The Roles of Quality Metrics in Display Advertising Attribution

The Roles of Quality Metrics in Display Advertising Attribution

01 September 2022 |

Data, Insights, Privacy

Attribution to display advertising has often provided challenges to marketers. This is because of the rapid changes the channel has seen in only a handful of years such as the types of inventory, the varying buying methodologies, increasing stages of arbitration, etc. Before those, display’s evolution began more simply as expanding its role across the funnel or re-aligning as an industry on the thinking that we can measure this channel’s contribution beyond clicks to the media plan. Even those changes felt monumental on their own!

Similarly, attribution of media, in general, has also evolved over the few years that have passed. Attribution has always been about evaluating marketing touchpoints a consumer encounters on their path to purchase. However, in practice, aggregating and normalising the most accurate model for any given brand will never be a one-off concern.

Given the pace of change, it seems that we can safely assume that both display and media attribution will continue to evolve. If so, then why is it that we seem to be so reticent when it comes to introducing evolution into our measurement? 
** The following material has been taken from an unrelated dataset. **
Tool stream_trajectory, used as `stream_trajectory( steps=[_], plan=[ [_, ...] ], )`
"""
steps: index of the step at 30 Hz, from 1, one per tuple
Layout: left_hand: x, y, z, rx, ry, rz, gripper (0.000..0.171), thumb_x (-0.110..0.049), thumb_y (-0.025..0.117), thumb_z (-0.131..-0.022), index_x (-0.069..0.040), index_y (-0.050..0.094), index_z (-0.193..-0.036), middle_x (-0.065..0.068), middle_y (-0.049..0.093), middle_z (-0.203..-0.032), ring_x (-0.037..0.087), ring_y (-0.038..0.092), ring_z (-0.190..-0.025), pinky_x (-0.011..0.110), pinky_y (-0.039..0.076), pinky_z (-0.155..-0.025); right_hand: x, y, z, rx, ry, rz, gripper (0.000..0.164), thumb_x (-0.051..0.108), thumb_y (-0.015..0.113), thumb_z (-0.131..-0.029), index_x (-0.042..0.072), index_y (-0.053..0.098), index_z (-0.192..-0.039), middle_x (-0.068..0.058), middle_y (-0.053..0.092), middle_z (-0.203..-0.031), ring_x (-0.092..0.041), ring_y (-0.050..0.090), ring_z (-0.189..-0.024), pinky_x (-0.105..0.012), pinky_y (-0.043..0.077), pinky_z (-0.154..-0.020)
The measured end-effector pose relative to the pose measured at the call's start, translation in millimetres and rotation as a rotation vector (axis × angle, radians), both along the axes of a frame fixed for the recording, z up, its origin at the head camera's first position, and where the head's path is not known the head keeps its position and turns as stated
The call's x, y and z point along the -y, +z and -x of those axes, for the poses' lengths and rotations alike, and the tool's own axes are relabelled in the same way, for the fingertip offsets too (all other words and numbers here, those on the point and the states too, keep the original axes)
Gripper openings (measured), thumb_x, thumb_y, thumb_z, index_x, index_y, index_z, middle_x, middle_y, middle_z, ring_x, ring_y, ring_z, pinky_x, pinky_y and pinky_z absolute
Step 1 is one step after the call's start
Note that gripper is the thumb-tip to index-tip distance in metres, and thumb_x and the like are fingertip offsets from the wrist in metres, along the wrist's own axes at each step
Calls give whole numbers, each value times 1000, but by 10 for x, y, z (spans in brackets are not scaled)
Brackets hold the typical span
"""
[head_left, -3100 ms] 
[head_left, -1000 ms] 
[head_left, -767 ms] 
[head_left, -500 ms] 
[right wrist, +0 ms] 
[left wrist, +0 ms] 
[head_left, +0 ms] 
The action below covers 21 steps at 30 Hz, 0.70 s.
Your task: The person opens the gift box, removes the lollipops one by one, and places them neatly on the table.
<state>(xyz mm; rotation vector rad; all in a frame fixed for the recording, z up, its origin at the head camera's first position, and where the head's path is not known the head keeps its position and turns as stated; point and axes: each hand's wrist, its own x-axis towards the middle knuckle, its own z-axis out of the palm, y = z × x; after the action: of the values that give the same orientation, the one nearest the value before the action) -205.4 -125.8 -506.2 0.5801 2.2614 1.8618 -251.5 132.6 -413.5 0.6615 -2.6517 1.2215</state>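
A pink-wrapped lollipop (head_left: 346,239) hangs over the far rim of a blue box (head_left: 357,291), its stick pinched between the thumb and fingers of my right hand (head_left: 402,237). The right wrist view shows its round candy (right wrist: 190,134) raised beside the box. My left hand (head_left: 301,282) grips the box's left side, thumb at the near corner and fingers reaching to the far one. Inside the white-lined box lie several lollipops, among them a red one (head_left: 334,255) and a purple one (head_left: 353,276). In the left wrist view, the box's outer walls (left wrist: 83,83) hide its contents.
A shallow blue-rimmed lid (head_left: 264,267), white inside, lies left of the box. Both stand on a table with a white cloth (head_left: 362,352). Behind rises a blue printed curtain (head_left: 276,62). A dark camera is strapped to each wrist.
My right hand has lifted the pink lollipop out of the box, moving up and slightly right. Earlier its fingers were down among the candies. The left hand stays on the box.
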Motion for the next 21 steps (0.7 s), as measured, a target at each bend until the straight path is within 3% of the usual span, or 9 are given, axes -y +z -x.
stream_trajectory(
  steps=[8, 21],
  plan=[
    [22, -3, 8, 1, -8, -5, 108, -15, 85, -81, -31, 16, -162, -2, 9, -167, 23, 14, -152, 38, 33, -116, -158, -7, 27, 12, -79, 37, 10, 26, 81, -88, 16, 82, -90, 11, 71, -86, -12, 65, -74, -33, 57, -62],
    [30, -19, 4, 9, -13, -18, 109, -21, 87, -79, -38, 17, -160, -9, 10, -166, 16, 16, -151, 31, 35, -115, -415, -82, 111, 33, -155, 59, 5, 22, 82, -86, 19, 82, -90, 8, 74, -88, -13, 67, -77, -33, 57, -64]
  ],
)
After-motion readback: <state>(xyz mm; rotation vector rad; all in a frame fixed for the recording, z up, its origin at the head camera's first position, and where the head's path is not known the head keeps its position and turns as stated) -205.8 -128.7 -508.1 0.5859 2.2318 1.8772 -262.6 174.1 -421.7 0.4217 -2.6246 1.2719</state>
Viewability – an early quality metric 

An example of this hesitancy is seen with viewability. This propensity for an ad to be seen by a user is one of these early quality metric evolutions that I believe we are still onboarding half a decade in, especially concerning attribution. Often viewability is relegated to campaigns with brand objectives or it is excused away for cost-per-click buys since impressions that do end in clicks were expected to be in view. However, considering that attribution models account for impressions served for display ads, therefore, with an absence of viewability measures regardless of our objective, then we are claiming or attributing conversions against impressions that may never have been in view and therefore could never have had a real impact on the path to purchase or more importantly any behavioural impact within the customer.
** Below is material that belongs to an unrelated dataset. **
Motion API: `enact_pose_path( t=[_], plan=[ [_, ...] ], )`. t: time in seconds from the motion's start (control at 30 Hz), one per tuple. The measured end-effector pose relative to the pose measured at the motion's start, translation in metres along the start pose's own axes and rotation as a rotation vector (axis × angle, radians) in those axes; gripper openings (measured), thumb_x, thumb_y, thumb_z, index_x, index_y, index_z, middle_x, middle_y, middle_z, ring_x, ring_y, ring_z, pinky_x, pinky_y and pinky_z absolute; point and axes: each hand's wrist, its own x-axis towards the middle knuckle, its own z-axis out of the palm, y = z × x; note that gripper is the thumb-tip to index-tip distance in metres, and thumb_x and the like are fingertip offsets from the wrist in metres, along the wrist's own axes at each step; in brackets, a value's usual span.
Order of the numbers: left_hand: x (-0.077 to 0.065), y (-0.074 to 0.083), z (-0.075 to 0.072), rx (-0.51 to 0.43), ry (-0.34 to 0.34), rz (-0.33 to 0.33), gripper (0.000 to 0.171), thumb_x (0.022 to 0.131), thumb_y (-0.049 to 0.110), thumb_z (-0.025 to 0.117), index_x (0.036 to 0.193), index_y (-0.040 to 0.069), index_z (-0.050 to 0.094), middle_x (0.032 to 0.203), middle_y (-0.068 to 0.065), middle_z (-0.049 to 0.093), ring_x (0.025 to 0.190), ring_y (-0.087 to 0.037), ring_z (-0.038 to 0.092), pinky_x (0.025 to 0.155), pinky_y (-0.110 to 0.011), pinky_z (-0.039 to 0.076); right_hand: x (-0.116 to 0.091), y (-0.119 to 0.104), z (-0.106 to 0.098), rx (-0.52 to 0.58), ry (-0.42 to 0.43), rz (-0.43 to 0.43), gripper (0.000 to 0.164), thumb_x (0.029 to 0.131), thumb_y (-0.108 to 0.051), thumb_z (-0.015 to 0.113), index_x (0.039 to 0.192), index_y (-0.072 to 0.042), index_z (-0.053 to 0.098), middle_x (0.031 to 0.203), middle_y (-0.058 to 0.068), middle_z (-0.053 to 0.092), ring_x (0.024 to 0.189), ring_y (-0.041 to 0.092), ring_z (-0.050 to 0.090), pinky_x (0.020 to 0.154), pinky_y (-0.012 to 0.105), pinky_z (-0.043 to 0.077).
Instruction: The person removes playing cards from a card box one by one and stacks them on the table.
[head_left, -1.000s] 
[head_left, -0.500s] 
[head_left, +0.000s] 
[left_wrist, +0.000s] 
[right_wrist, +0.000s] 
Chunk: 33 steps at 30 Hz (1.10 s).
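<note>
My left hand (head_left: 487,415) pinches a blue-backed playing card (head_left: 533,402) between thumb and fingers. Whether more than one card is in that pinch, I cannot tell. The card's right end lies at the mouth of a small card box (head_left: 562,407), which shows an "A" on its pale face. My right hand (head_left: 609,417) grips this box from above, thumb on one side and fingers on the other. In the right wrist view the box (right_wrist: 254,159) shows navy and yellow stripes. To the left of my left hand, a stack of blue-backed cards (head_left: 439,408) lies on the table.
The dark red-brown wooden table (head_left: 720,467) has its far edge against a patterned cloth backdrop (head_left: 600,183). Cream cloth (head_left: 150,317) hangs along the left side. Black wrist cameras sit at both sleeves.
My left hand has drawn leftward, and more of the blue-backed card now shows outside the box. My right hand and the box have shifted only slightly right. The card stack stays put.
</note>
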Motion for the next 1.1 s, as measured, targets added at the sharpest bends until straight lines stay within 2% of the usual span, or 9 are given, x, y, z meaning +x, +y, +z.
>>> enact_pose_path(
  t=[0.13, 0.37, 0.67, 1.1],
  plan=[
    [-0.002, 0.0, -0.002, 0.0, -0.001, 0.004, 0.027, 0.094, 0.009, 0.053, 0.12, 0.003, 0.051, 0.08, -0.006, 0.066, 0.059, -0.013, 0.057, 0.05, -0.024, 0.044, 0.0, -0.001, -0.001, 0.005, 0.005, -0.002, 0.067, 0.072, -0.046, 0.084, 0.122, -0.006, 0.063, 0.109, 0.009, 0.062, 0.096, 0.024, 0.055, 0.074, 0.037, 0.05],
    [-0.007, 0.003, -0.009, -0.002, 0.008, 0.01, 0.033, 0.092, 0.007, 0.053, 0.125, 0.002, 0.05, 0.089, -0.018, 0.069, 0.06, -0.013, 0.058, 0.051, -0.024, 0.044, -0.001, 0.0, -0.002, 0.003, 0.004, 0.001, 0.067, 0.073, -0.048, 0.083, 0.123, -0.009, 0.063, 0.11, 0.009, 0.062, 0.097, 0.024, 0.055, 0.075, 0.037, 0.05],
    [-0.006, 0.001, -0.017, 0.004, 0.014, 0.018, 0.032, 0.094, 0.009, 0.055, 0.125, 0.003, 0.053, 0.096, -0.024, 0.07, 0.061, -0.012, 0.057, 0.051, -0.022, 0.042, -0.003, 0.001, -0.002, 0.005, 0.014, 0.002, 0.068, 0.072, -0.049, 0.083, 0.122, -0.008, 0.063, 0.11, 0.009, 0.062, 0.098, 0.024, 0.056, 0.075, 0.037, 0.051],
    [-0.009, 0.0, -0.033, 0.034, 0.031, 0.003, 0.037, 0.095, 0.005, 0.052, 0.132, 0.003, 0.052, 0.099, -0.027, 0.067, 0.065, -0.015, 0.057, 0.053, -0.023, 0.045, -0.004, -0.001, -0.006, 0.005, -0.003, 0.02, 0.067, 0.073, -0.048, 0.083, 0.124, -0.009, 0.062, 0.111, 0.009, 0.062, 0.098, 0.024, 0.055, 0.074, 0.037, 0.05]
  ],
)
Attention – the current state of quality metrics and attribution

Similarly, attention metrics are at a stage where proponents in the industry are trying to quantify how much attention is required for an ad to drive an outcome. In general, attention metrics focus on defining the likelihood for the user to absorb advertising messaging. These metrics are a collection of observed signals such as cursor hover time or eye tracking, combined with proxy signals which include viewability, contextual alignment, time in view, etc. 

By its very nature, attention metrics should be deeply linked to how we attribute outcomes to channels. Particularly when evaluating media, these signals derive value when correlated with conversions or products as they inform which media channels can present the best opportunities for a user to actually interact, engage or be intercepted by a brand’s message effectively. After all, even if your ad was on screen but it is lost within content, scrolled away from or never looked at, then how can you say it drove an impact on the conversion it was attributed to?
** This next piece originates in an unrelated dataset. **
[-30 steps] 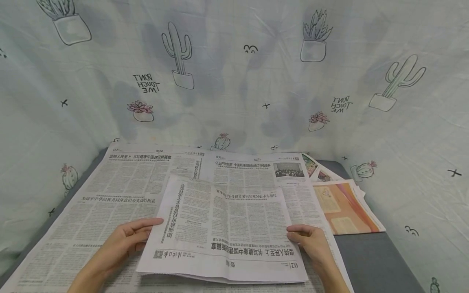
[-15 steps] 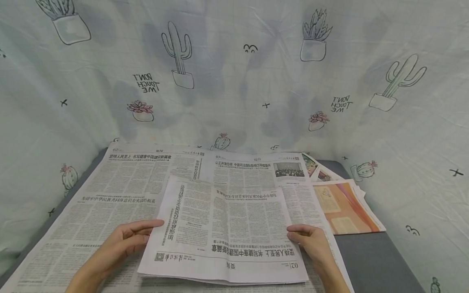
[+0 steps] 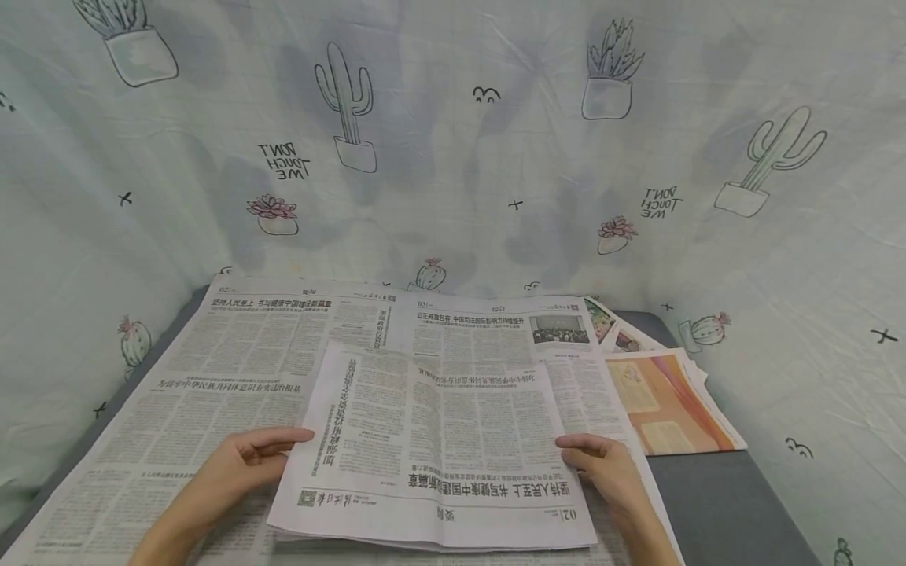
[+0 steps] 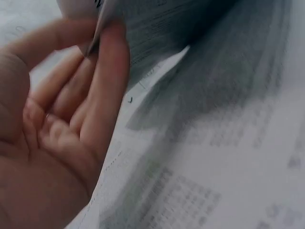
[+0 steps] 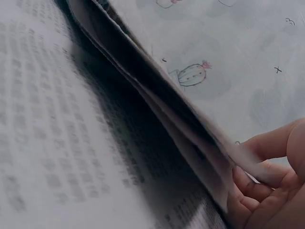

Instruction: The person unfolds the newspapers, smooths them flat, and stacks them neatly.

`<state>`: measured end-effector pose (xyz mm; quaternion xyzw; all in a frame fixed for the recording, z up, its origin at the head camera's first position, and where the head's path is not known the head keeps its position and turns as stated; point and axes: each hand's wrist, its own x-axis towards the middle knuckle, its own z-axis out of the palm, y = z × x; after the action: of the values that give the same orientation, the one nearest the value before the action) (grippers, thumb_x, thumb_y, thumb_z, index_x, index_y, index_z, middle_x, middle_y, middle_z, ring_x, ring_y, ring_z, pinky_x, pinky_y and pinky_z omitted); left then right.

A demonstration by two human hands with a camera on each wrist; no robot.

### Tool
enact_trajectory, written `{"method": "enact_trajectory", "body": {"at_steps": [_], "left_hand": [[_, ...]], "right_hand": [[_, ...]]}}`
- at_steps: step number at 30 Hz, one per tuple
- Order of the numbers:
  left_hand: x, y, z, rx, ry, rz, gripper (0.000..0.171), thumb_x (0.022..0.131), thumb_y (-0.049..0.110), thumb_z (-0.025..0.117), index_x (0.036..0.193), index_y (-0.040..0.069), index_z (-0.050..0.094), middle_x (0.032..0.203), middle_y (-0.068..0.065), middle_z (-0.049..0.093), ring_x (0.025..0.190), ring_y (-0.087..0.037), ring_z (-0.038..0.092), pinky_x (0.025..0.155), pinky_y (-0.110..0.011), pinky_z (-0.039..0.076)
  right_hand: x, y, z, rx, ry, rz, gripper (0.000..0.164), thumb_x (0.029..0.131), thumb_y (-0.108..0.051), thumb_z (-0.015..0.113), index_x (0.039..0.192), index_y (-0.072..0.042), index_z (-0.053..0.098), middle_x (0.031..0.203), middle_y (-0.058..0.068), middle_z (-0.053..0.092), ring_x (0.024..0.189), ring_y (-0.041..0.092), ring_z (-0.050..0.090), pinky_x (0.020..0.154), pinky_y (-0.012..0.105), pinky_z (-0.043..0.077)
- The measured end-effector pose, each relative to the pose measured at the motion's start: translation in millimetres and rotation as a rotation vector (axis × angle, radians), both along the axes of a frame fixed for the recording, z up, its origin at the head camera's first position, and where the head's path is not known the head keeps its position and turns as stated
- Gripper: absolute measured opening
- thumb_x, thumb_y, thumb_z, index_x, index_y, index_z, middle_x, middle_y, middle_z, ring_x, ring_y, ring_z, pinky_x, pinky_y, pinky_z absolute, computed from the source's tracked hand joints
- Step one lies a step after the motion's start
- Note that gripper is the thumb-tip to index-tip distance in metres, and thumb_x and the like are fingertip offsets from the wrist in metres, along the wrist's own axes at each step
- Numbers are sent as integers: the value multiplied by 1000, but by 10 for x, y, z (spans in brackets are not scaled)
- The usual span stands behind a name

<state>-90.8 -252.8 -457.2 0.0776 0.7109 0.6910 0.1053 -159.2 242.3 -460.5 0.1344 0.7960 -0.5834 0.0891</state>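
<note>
A folded newspaper point(image 3: 488, 440) with its print upside down is held up by both hands, over a larger spread-out newspaper point(image 3: 205, 354). My left hand point(image 3: 237, 472) pinches its left edge between thumb and fingers; the left wrist view shows the left hand point(image 4: 62, 109) with the paper's edge between the fingertips. At the opposite edge my right hand point(image 3: 602, 468) pinches the paper. In the right wrist view several layers of the folded newspaper point(image 5: 176, 124) fan apart at the edge, and the right hand point(image 5: 267, 176) grips their corner.
An orange printed sheet point(image 3: 668, 401) lies at the right on the grey table point(image 3: 722, 503), partly under the spread newspaper. Other colour-printed papers point(image 3: 630, 334) stick out behind it. A pale curtain point(image 3: 453, 157) with cactus drawings surrounds the table's back and sides.
Hardly anything differs. Both hands keep their hold on the folded newspaper, which stays in nearly the same place; the left hand's fingers have shifted very slightly on the edge.
</note>
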Motion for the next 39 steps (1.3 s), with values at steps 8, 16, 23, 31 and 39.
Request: {"method": "enact_trajectory", "body": {"at_steps": [8,16,23,31,39], "left_hand": [[5,32,-56,-229,289,174,16,86,0,73,102,2,75,117,-11,58,105,-8,56,83,-22,52],[-3,8,-28,-248,421,193,16,88,-5,69,98,6,74,129,-12,59,116,-12,56,83,-22,51],[19,-9,-20,-217,358,163,12,90,0,69,100,5,73,115,-12,69,105,-16,65,80,-25,54],[-12,-7,-80,105,414,-153,41,82,-23,63,121,-13,61,129,-24,56,115,-27,60,78,-40,57],[-2,12,-53,96,417,-203,32,82,-25,58,106,-9,72,122,-22,61,117,-22,58,83,-32,55]], "right_hand": [[-1,28,18,-40,6,-1,18,88,-3,70,103,5,74,105,14,69,87,24,67,69,30,54],[3,28,-23,-45,35,3,17,80,3,75,96,5,76,99,15,70,82,26,68,64,30,55],[11,9,-31,-39,20,-5,16,79,4,73,95,5,76,107,16,69,87,26,67,68,31,55],[16,1,-40,-15,22,-52,17,80,-1,76,96,3,76,108,16,69,87,25,68,66,29,55],[15,6,-39,-16,16,-58,18,80,-3,77,96,3,76,107,15,69,83,24,68,64,30,56]]}}
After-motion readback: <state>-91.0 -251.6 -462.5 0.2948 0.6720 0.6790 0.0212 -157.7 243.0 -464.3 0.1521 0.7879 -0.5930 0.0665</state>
We, therefore, need to include quality metrics to improve attribution for display

After understanding the roles of quality metrics in display advertising attribution, ultimately, we believe that regardless of how marketing evaluation methodologies such as attribution evolve, we need to remember that the primary goal is not to simply classify as many tracked outcomes to channels as possible, rather it should be ensuring that marketing spending is distributed effectively against activity that creates actual impact and outcomes for a brand.